YOUR OBJECTIVE: Extract all of the data and reproduce it precisely.

DATA SECTION:
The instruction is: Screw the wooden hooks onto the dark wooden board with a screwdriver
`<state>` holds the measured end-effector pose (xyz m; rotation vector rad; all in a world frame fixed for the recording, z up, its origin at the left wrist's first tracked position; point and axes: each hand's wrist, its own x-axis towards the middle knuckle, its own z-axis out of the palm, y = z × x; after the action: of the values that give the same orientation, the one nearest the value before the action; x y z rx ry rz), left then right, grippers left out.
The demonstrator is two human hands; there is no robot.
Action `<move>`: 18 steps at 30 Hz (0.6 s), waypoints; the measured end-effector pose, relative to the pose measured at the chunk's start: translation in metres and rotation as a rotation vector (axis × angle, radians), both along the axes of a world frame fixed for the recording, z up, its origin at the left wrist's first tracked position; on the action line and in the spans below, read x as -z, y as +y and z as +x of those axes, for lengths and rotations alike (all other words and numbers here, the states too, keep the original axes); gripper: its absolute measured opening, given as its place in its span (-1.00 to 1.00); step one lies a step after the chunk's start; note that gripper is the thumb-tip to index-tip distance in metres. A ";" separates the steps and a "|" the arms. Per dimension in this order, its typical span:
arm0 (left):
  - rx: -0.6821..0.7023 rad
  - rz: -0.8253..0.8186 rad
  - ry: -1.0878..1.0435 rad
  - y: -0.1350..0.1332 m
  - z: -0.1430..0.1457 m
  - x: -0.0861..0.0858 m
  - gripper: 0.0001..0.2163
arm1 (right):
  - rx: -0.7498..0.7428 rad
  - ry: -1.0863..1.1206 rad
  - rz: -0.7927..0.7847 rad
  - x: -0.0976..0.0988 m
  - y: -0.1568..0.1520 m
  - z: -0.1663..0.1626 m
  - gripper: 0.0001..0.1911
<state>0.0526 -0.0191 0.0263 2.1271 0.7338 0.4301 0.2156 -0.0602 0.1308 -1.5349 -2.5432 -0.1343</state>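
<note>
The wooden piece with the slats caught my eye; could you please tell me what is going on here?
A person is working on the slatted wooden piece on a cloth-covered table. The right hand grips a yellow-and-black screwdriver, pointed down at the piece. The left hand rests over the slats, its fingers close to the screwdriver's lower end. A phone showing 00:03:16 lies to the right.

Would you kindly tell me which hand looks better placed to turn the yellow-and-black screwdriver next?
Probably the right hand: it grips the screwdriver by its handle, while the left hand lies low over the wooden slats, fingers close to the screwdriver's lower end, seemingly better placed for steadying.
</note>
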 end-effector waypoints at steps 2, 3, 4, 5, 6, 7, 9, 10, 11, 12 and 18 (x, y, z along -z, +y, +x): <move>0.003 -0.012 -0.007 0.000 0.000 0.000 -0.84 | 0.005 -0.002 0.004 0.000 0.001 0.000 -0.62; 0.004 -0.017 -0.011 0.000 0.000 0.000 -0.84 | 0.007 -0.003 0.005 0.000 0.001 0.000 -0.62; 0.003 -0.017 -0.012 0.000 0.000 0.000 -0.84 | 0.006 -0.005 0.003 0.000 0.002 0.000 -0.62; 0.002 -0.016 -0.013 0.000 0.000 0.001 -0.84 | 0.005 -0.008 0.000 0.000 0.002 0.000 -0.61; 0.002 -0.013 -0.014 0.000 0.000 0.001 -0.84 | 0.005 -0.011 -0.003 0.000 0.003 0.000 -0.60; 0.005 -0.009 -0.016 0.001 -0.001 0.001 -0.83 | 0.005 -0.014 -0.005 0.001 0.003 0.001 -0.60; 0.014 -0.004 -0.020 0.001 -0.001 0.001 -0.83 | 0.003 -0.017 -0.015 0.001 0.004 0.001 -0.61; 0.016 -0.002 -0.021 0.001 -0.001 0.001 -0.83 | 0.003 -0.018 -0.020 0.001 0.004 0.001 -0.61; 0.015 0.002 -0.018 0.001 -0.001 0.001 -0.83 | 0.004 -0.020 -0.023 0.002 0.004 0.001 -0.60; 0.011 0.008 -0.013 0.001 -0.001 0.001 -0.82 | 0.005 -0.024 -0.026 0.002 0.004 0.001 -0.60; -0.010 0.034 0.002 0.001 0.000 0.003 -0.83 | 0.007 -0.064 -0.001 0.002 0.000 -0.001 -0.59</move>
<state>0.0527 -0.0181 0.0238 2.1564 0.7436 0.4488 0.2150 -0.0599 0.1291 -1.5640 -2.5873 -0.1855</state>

THE COMPLETED TASK:
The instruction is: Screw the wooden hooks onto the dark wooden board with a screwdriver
`<state>` holds the measured end-effector pose (xyz m; rotation vector rad; all in a world frame fixed for the recording, z up, its origin at the left wrist's first tracked position; point and axes: each hand's wrist, its own x-axis towards the middle knuckle, its own z-axis out of the palm, y = z × x; after the action: of the values that give the same orientation, the one nearest the value before the action; x y z rx ry rz), left then right, grippers left out.
The demonstrator is two human hands; there is no robot.
Action `<move>`: 18 steps at 30 Hz (0.6 s), waypoints; the measured end-effector pose, relative to the pose measured at the chunk's start: translation in metres and rotation as a rotation vector (axis × angle, radians), both along the axes of a world frame fixed for the recording, z up, its origin at the left wrist's first tracked position; on the action line and in the spans below, read x as -z, y as +y and z as +x of those axes, for lengths and rotations alike (all other words and numbers here, the states too, keep the original axes); gripper: its absolute measured opening, given as its place in its span (-1.00 to 1.00); step one lies a step after the chunk's start; note that gripper is the thumb-tip to index-tip distance in metres. A ";" separates the steps and a "|" the arms. Per dimension in this order, its typical span:
arm0 (left):
  - rx: -0.6821..0.7023 rad
  - rz: -0.8253..0.8186 rad
  - ry: -1.0878..1.0435 rad
  - y: -0.1350..0.1332 m
  - z: -0.1430..0.1457 m
  - x: -0.0861..0.0858 m
  - gripper: 0.0001..0.2163
arm1 (right):
  - rx: -0.7498..0.7428 rad
  - ry: -1.0863..1.1206 rad
  - rz: -0.7927..0.7847 rad
  - x: -0.0976..0.0988 m
  - y: -0.1568..0.1520 m
  - z: -0.1663..0.1626 m
  - gripper: 0.0001..0.1911
<state>0.0526 -0.0191 0.0263 2.1271 0.7338 0.4301 0.2156 -0.0602 0.1308 -1.5349 -2.5432 -0.1343</state>
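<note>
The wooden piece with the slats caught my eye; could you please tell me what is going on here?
A person is working on the slatted wooden piece on a cloth-covered table. The right hand grips a yellow-and-black screwdriver, pointed down at the piece. The left hand rests over the slats, its fingers close to the screwdriver's lower end. A phone showing 00:03:16 lies to the right.

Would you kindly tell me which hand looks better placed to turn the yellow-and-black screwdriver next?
Probably the right hand: it grips the screwdriver by its handle, while the left hand lies low over the wooden slats, fingers close to the screwdriver's lower end, seemingly better placed for steadying.
</note>
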 end-effector waypoints at steps 2, 3, 4, 5, 6, 7, 9, 10, 11, 12 and 18 (x, y, z along -z, +y, +x): <move>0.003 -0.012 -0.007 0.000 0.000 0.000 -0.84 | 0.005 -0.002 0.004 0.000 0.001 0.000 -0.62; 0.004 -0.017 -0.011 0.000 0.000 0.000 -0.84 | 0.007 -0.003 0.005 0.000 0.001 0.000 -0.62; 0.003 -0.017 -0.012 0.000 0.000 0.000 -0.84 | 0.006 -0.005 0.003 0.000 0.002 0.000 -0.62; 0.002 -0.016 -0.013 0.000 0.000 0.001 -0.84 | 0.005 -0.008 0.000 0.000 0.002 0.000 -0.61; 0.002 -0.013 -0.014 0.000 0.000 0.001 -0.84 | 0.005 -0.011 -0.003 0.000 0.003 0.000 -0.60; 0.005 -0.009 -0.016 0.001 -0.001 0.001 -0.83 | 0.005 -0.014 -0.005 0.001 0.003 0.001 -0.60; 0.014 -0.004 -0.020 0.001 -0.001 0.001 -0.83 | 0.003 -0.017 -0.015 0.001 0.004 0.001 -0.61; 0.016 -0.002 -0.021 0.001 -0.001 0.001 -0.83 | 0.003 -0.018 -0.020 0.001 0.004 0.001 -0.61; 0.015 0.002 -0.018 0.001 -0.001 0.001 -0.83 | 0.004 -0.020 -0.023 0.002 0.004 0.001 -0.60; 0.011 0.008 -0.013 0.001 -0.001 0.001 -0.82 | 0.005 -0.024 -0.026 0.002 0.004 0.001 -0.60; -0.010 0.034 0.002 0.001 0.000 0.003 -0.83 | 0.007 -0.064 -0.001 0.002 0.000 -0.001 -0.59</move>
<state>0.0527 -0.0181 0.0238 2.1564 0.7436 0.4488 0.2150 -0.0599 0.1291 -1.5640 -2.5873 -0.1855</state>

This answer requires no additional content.